No entró en el pueblo de La Viña sino que desvió el camino medio kilómetro antes. Habían estado ampliando la carretera, proyecto que había quedado abandonado por una supuesta falta de presupuesto. O eso se decía, pero Helena no lo creyó. De todos modos, era un espacio beneficioso. La obra a medio terminar dejaba un espacio delimitado por vallas con carteles que prohibían el paso al público. Algunas máquinas que no tenía ni idea de cómo usar, un generador eléctrico, una mezcladora de cemento, elementos de limpieza en botellas empolvadas. Todo abandonado allí, al aire libre en una obra que hacía tiempo no veía un trabajador, como si un buen día no se hubieran molestado en aparecer a trabajar y hubieran dejado todo como había quedado. Un contenedor había hecho a las veces de oficina. Era un cubo de metal reforzado donde los obreros solían tener dos caballetes y una tabla donde verían sus planos, un teléfono, quizá una computadora. Pero ahora era algo diferente. Helena abrió la cerradura electrónica con su propio código y luego su propia llave. Pensó en Dwight, seguramente él tendría una cerradura aún mejor, y se prometió que le preguntaría.

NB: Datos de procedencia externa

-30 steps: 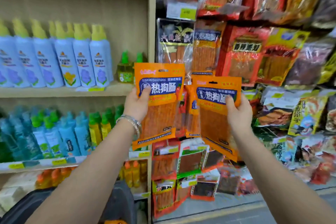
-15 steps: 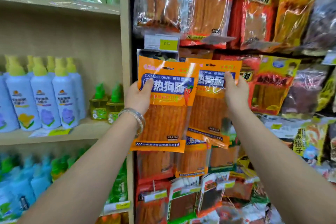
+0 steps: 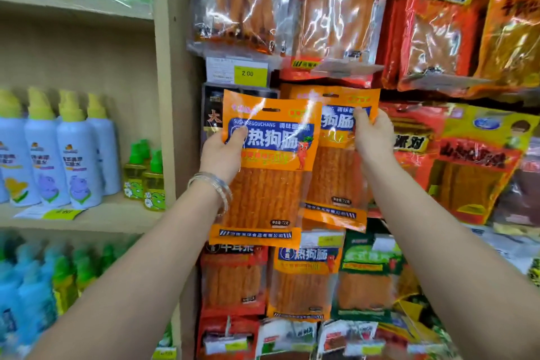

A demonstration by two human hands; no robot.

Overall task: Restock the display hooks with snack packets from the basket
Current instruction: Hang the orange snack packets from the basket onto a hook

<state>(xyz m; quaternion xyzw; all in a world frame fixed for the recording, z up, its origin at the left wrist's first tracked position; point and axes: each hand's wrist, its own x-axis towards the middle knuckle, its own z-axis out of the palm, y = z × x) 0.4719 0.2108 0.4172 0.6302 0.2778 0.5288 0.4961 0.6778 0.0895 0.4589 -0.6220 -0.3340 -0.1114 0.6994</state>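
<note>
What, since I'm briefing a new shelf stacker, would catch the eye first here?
Two orange packets held up at centre: the left hand grips the front packet, the right hand the rear packet, before hanging snacks. Blue bottles with yellow caps stand on the left shelf.

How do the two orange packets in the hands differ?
The left packet lies in front, and the right packet is partly covered by it. The right packet sits higher than the left packet. The left hand grips the left packet's left edge, while the right hand grips the right packet's right edge. Both share the same orange design.
</note>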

Encendió un foco que colgaba solitario dentro del contenedor y se inclinó en un movimiento pendular que le daba al interior un aspecto escalofriante. No sólo tenía ahí adentro varias cajas de seguridad de la más avanzada tecnología, sino una armería completa. Todo aquello de diferentes épocas y que habían pertenecido a diferentes personas. Recorrió algunas cosas con las puntas de los dedos y sonrió para sus adentros. Desempolvó la daga de Alejandría, un cuchillo ancho de doble filo, tan largo como su antebrazo y con el mango labrado en oro y rubíes. Sabía que si tuviera problemas podría sacarle varios millones al vender la daga de Alejandro a algún museo. Pero había sido un regalo y le tenía cariño. Observó con ciertas dudas un fusil semi automático con mango laqueado en madera que le recordaba a las viejas películas de la guerra de Vietnam, pero le pareció excesivo. No se molestó en limpiar todo, pero dudó. Al final eligió un revólver automático de bajo calibre con su respectivo silenciador. Hacía tiempo que no usaba ningún arma. Se ajustó el revólver en el cinturón pero buscó algo más. Un sable, fino y curvo, de vaina negra con detalles en oro. En otro tiempo había sido de Gilbert. Sonrió, muy apropiado. Se ajustó el sable al cinturón y salió cambiando la combinación.